## TO DO:
Below is a listing; restate from it, character for character, the lines beginning at the line holding "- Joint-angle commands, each" and ending at the line holding "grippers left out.", both included.
[DATA TO PROCESS — start]
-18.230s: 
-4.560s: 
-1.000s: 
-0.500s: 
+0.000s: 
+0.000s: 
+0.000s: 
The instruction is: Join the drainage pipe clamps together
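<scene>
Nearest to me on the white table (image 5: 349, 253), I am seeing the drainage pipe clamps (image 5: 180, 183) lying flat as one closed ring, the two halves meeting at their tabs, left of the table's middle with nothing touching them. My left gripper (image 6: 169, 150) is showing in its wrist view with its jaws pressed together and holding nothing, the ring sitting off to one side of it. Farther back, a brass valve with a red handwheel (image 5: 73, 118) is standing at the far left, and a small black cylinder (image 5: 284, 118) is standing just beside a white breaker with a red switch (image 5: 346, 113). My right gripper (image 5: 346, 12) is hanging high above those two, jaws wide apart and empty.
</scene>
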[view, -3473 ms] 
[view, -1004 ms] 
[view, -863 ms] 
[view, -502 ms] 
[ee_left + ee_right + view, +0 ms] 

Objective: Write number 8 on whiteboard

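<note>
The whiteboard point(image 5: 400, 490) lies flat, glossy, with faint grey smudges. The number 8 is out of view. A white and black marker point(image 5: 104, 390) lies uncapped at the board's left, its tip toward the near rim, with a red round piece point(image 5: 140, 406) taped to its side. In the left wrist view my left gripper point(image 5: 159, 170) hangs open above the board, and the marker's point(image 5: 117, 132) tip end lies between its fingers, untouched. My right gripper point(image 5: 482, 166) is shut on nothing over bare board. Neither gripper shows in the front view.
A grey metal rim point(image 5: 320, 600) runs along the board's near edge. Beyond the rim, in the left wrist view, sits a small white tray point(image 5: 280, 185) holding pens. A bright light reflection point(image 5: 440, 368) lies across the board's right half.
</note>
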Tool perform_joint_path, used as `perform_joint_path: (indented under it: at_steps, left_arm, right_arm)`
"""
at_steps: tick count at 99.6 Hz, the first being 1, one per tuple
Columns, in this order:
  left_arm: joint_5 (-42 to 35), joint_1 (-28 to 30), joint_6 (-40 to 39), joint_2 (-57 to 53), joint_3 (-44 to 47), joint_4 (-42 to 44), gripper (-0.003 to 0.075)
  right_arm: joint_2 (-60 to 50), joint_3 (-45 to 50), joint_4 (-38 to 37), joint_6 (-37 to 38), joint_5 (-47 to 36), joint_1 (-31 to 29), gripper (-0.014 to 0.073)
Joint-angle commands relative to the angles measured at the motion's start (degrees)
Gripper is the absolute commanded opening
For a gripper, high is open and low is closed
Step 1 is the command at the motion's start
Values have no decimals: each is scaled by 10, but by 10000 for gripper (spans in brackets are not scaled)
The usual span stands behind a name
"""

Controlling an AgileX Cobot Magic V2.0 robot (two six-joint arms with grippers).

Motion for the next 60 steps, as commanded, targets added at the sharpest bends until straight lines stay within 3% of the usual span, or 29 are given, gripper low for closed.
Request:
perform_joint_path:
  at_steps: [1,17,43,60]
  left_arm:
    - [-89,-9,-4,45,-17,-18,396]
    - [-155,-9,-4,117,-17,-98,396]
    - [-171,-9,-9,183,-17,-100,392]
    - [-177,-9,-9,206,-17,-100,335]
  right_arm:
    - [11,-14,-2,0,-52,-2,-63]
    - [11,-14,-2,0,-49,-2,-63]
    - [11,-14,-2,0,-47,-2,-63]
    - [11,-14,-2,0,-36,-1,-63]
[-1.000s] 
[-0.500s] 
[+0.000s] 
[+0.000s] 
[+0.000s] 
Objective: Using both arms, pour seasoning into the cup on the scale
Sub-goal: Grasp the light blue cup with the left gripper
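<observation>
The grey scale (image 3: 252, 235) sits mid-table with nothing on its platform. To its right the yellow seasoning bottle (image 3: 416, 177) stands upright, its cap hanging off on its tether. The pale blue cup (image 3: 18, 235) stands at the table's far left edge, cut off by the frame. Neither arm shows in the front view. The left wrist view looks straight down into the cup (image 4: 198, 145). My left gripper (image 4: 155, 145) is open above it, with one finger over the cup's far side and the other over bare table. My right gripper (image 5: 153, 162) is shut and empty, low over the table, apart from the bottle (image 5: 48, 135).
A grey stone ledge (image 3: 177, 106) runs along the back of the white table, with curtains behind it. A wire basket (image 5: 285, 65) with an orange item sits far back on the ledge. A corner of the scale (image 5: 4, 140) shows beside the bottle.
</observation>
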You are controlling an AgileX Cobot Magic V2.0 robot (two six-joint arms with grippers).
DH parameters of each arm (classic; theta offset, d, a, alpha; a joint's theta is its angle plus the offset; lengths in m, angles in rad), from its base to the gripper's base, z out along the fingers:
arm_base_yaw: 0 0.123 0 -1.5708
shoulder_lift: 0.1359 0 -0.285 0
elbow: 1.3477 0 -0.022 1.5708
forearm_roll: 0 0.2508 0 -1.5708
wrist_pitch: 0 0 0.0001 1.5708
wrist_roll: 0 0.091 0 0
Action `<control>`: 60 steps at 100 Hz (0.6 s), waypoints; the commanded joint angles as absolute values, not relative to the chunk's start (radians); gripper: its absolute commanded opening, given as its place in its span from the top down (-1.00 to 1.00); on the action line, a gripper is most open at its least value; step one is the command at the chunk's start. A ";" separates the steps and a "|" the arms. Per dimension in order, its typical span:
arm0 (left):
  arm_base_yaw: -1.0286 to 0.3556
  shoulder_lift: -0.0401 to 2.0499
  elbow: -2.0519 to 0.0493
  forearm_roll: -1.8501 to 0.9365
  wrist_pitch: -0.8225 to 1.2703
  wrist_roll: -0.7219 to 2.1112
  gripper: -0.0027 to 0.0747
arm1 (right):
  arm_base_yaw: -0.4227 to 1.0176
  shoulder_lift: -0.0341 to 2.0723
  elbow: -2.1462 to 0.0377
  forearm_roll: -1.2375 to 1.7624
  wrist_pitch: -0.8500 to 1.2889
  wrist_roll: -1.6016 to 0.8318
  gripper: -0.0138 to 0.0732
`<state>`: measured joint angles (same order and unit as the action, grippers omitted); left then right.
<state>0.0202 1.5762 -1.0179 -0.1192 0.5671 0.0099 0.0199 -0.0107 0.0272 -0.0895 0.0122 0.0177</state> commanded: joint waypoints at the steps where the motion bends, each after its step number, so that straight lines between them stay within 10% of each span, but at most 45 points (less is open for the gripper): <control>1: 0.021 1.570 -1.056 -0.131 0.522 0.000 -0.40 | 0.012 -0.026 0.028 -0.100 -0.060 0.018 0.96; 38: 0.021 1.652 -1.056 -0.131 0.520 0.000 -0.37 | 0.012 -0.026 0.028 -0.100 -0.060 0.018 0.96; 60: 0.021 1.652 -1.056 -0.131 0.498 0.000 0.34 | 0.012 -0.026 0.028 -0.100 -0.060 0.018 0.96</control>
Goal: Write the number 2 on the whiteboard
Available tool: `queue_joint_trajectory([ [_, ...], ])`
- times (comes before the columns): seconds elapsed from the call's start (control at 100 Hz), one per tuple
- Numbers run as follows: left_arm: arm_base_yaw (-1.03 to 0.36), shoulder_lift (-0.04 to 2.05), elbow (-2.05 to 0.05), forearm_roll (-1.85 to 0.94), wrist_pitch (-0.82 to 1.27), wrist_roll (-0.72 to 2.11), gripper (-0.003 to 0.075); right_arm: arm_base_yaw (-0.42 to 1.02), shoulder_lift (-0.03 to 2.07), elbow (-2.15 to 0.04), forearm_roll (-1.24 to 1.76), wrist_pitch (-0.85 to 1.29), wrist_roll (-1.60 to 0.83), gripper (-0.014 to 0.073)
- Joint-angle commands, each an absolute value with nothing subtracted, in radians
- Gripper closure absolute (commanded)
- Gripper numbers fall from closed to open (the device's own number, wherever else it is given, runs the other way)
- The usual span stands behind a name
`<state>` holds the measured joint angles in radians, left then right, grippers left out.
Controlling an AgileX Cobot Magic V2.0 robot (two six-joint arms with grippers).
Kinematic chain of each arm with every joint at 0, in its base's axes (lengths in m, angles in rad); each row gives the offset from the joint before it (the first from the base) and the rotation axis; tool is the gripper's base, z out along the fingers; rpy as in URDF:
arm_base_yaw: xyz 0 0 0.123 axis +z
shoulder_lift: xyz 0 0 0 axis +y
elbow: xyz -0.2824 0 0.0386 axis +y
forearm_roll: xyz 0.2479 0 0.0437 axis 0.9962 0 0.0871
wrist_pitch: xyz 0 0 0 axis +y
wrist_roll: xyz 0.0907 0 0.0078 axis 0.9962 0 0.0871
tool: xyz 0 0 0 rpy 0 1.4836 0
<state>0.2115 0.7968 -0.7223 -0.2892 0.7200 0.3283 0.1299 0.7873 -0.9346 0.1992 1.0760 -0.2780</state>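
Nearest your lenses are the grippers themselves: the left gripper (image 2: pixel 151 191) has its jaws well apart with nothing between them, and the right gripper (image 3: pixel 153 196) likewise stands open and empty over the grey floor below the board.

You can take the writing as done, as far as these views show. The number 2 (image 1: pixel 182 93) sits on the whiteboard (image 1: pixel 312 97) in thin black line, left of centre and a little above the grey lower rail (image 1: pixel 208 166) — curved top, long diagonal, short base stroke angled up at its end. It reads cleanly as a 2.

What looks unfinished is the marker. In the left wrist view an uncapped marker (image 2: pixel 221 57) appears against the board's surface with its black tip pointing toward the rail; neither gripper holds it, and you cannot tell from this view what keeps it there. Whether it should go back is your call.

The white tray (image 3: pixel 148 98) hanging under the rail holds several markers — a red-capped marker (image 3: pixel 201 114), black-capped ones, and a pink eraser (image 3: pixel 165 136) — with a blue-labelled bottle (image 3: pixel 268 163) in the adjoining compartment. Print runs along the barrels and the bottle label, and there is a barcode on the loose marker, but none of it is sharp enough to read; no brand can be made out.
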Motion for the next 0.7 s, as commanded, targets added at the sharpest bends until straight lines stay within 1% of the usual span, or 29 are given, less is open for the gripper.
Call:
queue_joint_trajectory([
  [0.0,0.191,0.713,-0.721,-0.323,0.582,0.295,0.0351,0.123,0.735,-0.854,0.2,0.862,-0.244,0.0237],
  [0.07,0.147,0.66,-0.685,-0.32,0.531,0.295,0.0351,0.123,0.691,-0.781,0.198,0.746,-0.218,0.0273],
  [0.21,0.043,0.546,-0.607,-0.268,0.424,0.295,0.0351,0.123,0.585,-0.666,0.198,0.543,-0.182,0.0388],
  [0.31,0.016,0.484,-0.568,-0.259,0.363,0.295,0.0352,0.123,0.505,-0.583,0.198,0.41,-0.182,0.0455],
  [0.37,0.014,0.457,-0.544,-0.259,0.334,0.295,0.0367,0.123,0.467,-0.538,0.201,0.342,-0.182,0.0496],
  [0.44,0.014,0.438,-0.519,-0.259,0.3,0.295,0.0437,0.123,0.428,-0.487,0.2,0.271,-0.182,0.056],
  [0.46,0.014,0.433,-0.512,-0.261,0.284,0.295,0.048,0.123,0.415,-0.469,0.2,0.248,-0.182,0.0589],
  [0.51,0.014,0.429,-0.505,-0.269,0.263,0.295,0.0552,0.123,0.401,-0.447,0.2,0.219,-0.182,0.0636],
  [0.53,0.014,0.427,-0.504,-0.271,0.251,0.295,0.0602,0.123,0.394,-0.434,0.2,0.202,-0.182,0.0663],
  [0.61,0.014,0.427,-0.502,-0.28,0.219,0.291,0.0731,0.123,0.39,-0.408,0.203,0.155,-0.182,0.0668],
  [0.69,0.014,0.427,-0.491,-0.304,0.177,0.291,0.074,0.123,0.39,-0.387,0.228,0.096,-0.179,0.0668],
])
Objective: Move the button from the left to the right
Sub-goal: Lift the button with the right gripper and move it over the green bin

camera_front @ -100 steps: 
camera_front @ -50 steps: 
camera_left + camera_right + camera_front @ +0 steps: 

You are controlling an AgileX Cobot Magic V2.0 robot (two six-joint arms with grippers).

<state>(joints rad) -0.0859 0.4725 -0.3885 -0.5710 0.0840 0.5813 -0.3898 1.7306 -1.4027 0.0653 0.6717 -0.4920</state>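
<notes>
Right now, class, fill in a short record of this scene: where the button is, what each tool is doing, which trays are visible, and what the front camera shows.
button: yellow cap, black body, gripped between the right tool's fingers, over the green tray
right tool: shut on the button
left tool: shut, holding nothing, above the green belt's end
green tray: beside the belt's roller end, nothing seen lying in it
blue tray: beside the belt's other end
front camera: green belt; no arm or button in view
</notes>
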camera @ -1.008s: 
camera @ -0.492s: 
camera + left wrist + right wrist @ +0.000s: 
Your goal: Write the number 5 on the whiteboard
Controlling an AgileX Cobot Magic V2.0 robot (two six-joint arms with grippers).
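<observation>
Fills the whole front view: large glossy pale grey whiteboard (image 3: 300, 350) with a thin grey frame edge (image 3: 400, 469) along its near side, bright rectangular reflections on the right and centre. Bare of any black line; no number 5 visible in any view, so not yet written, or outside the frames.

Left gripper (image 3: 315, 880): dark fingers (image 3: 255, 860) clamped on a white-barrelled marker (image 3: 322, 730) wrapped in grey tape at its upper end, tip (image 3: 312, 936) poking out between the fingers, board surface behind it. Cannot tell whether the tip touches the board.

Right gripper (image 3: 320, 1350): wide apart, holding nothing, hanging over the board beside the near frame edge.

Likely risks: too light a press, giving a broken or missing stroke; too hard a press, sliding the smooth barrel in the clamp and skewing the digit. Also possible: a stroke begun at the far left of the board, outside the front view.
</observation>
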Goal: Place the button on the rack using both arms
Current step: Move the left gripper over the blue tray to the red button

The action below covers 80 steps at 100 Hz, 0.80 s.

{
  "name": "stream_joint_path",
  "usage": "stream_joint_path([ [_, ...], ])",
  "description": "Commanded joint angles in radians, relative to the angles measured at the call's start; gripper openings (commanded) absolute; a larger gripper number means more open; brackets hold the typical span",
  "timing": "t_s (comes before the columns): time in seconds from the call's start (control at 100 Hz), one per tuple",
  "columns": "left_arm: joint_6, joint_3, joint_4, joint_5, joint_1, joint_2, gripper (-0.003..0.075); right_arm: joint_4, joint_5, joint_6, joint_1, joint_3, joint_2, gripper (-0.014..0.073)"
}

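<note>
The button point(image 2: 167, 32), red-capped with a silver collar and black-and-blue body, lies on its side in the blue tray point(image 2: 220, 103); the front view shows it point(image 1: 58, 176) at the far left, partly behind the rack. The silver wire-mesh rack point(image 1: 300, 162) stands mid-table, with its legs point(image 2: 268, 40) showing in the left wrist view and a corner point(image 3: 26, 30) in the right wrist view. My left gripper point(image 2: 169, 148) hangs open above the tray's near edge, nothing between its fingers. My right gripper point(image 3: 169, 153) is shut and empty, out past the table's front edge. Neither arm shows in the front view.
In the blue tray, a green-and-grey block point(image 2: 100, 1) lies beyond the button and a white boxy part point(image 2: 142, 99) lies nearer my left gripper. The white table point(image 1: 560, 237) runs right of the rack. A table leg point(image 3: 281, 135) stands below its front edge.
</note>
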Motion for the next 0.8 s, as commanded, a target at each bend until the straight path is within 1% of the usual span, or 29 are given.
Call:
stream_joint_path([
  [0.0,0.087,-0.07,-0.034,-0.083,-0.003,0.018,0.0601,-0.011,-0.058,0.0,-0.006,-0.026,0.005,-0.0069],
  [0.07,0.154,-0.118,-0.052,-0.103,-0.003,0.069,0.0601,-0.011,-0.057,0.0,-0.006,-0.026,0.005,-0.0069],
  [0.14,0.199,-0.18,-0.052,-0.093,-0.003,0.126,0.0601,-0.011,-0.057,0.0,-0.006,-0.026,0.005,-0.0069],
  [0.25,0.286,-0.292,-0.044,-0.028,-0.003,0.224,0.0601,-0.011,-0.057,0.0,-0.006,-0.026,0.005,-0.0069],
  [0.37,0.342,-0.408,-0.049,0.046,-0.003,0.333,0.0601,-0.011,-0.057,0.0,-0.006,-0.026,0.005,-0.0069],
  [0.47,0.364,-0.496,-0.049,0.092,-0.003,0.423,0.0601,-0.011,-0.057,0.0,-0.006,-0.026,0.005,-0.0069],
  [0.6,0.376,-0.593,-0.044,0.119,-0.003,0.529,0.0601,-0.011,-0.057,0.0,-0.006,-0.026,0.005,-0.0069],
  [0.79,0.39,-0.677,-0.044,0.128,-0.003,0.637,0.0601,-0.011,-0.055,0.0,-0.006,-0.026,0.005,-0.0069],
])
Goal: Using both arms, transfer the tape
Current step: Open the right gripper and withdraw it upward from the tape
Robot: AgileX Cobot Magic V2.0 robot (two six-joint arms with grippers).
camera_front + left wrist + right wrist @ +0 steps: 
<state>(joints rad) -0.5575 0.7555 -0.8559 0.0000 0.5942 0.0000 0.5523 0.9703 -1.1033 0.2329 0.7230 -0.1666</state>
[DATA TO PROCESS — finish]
## REPLY:
- Joint-angle commands, each an absolute value with nothing subtracted, in radians
- Gripper closure absolute (commanded)
- Gripper numbers fall from closed to open (the device's own number, wherever else it is given, runs the other way)
- The usual span stands behind a name
`<state>` holds the measured joint angles in radians, left then right, grippers left out.

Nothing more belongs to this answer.